Could you write out the opening lines of the data, word for word, stopping after the line that contains "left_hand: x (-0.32"?

» DATASET EXTRACT:
·····
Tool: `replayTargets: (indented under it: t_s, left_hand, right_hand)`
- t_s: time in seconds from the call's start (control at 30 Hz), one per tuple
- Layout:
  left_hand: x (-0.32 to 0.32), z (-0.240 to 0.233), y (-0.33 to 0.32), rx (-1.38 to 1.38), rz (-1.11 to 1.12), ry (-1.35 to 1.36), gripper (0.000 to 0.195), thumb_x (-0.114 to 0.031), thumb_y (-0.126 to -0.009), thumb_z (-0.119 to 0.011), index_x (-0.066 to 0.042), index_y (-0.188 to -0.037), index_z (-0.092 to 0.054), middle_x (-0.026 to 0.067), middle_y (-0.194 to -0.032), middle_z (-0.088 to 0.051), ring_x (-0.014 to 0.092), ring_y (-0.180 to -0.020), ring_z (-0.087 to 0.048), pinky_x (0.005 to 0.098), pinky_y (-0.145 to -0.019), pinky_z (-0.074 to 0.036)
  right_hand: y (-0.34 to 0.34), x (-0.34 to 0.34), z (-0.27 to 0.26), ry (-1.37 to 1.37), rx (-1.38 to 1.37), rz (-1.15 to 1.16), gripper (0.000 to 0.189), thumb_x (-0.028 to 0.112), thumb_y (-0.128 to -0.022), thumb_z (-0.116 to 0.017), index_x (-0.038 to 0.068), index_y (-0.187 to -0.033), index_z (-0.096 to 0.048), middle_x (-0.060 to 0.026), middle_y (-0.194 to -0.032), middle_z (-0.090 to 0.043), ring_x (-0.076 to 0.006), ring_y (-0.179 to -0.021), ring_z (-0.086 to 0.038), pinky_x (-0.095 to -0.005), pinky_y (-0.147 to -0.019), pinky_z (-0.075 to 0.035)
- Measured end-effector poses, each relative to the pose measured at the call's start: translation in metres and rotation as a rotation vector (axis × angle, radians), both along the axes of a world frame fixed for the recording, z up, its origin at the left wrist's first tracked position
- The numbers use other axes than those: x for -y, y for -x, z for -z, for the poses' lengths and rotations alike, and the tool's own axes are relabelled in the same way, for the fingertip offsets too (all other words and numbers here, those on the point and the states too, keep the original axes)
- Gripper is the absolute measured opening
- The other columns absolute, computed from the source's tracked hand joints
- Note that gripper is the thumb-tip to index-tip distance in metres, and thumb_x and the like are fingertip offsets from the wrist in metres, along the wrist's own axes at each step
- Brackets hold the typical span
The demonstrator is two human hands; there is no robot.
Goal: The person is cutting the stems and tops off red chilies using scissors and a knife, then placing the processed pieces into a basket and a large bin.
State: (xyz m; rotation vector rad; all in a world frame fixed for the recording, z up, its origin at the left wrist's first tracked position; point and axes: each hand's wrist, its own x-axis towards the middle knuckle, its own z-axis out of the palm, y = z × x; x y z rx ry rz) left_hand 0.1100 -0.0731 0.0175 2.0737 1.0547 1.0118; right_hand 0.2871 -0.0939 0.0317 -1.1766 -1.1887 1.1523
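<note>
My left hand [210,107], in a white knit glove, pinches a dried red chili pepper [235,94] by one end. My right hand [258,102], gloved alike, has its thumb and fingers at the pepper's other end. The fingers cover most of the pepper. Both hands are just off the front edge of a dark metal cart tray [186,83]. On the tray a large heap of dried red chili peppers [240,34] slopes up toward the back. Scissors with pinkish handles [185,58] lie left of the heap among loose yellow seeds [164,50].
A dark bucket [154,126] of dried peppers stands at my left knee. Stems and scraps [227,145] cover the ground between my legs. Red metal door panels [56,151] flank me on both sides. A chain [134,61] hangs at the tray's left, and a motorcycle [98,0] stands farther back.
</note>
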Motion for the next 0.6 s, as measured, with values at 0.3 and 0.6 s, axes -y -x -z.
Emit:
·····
» EXERCISE OUTPUT:
Tool: `replayTargets: (indented under it: t_s, left_hand, right_hand)`
- t_s: time in seconds from the call's start (control at 30 Hz), one per tuple
- Layout:
  left_hand: x (-0.32 to 0.32), z (-0.240 to 0.233), y (-0.33 to 0.32), rx (-1.38 to 1.38), rz (-1.11 to 1.12), ry (-1.35 to 1.36), gripper (0.000 to 0.195), thumb_x (-0.114 to 0.031), thumb_y (-0.126 to -0.009), thumb_z (-0.119 to 0.011), index_x (-0.066 to 0.042), index_y (-0.188 to -0.037), index_z (-0.092 to 0.054), middle_x (-0.026 to 0.067), middle_y (-0.194 to -0.032), middle_z (-0.088 to 0.051), ring_x (-0.014 to 0.092), ring_y (-0.180 to -0.020), ring_z (-0.087 to 0.048), pinky_x (0.005 to 0.098), pinky_y (-0.145 to -0.019), pinky_z (-0.074 to 0.036)

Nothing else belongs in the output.